About a conflict with the environment he writes "In an environmental conflict your surroundings - at home or at work, logistically or politically are limiting your personal growth (Emphasis is mine) or compromising your principles. Many of your decisions, actions and associations have kept you in your environment - were that not so you would be somewhere else. Through your participation, you are supporting the very structure you wish to alter or transcend. ... Environmental conflicts are overcome only be re-forming your relationship to the environment and assuming more control, or by detaching yourself from the environment and leaving it behind."
Later he writes "Often you will not recognize environmental conflicts because you are in the midst of them, busily trying to adapt. Generally, what you experience of your conflict are side effects; poor health, depression, feelings frustration or hopelessness, severe stress, anxiety, or a strong attraction to mindless activities. Only with careful analysis can you trace these symptoms to their cause. If you are caught in an environmental conflict it must be transcended before your personal growth can continue.

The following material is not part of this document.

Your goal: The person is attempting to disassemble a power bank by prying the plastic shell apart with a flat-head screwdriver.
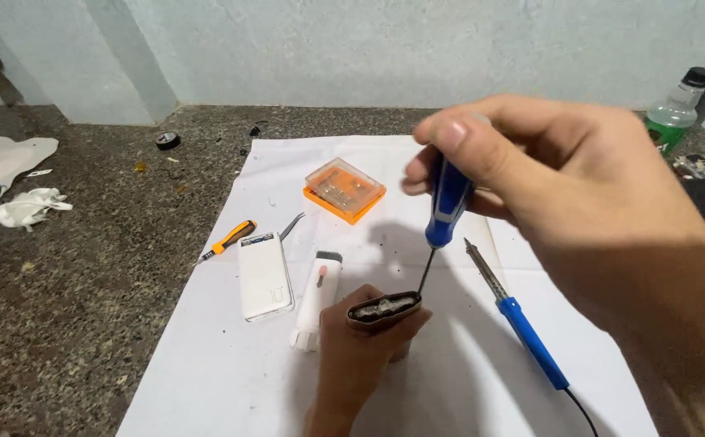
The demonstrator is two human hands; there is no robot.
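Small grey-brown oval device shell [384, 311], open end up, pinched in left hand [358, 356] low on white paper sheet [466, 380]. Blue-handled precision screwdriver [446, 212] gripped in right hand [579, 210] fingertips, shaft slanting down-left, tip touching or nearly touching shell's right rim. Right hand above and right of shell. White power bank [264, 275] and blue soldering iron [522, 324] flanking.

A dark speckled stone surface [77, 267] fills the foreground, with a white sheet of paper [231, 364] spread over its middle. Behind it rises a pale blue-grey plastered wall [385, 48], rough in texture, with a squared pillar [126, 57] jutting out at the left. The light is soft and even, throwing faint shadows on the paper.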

I have been experiencing many of the symptoms he describes in varying degree during my time here in Tucson. I know part of this is the stress of running my own business, and part is the stress of teaching; but I have also looked at my experience out in nature here in the Sonoran desert. I have found my experience of the desert to be very harsh. I have NOT been able to enjoy getting outside, and during the summer I cannot enjoy the outside at all.
Working as an acupuncturist one of the things that 'recharges' me is getting outside to walk in nature. When I find nature to be too harsh to enjoy I am in a conflict with my needs. In this particular conflict I would either have to find a way to learn to live in and enjoy 105+ degree temperatures, or leave the area. You can guess which I am choosing.
I have noticed something about myself since I have made this decision: I am very happy and looking forward to what will come. That is new.
I will miss many of the people I have had the pleasure of meeting and working with. There have been some great people and I am very appreciative of each one and the lessons I have learned while I have been here.
What will I be doing in Albuquerque you wonder? Well, Check back in a few weeks and I will let you know. I have a potentially awesome job lined up, but there are still a few minor hurdles to pass before I write about it. Besides that I want you to want to come back to check in.